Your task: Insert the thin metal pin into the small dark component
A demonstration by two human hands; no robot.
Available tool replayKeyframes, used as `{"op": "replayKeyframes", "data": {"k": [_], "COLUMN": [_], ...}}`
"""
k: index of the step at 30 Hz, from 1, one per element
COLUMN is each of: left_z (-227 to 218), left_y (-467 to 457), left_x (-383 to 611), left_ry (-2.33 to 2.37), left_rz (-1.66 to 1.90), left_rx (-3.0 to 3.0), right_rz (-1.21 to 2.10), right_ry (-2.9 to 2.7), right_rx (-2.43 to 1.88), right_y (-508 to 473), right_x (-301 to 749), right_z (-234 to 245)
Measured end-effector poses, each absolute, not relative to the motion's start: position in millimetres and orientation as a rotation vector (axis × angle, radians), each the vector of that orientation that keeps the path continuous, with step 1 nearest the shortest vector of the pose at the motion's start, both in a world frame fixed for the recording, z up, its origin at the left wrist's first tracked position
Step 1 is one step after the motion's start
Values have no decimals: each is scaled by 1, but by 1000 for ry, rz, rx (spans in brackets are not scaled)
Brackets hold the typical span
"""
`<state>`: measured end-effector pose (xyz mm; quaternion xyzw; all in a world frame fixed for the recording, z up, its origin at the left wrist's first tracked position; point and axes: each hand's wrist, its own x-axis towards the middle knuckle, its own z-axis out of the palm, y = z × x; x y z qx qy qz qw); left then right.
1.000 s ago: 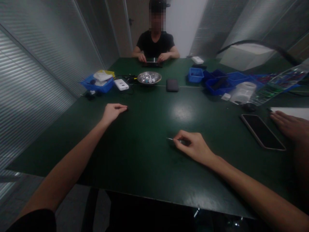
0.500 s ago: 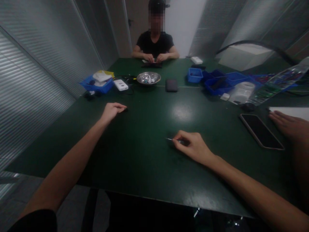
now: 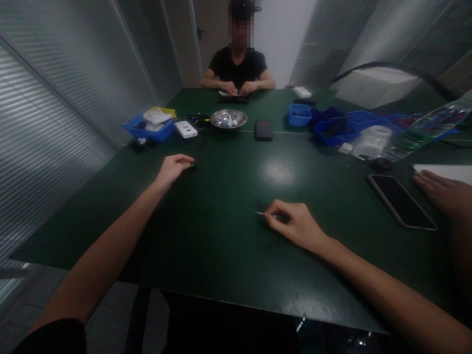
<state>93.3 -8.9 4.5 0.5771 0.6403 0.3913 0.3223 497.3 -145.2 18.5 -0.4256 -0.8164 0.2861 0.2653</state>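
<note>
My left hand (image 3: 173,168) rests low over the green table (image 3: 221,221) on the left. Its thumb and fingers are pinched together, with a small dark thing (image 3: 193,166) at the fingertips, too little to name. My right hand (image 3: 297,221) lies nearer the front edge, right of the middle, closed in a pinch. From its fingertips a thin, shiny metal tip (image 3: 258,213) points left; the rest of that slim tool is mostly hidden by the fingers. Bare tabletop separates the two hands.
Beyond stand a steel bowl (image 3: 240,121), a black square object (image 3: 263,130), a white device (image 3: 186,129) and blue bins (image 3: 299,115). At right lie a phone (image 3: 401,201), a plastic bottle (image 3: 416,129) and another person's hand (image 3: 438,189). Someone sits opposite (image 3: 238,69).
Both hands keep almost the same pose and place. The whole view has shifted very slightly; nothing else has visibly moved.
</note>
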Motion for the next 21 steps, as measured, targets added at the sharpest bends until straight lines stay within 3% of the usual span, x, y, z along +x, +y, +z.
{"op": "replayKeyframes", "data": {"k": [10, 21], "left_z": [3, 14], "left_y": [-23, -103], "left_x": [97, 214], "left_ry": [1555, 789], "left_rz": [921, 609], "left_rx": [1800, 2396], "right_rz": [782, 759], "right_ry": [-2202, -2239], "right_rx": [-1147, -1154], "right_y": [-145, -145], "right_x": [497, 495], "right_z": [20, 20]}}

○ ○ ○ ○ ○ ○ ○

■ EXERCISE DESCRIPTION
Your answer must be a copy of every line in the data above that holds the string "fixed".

■ TASK RESPONSE
Measured end-effector poses, each absolute, not relative to the motion's start: position in millimetres and orientation as a rotation vector (axis × angle, radians), each the vector of that orientation that keeps the path continuous, with step 1 nearest the shortest vector of the pose at the motion's start, both in a world frame fixed for the recording, z up, its origin at the left wrist's first tracked position
`<state>`: measured end-effector pose (xyz mm; quaternion xyzw; all in a world frame fixed for the recording, z up, its origin at the left wrist's first tracked position; point and axes: each hand's wrist, its own x-axis towards the middle knuckle, its own z-axis out of the palm, y = z × x; x y z qx qy qz qw); left then right.

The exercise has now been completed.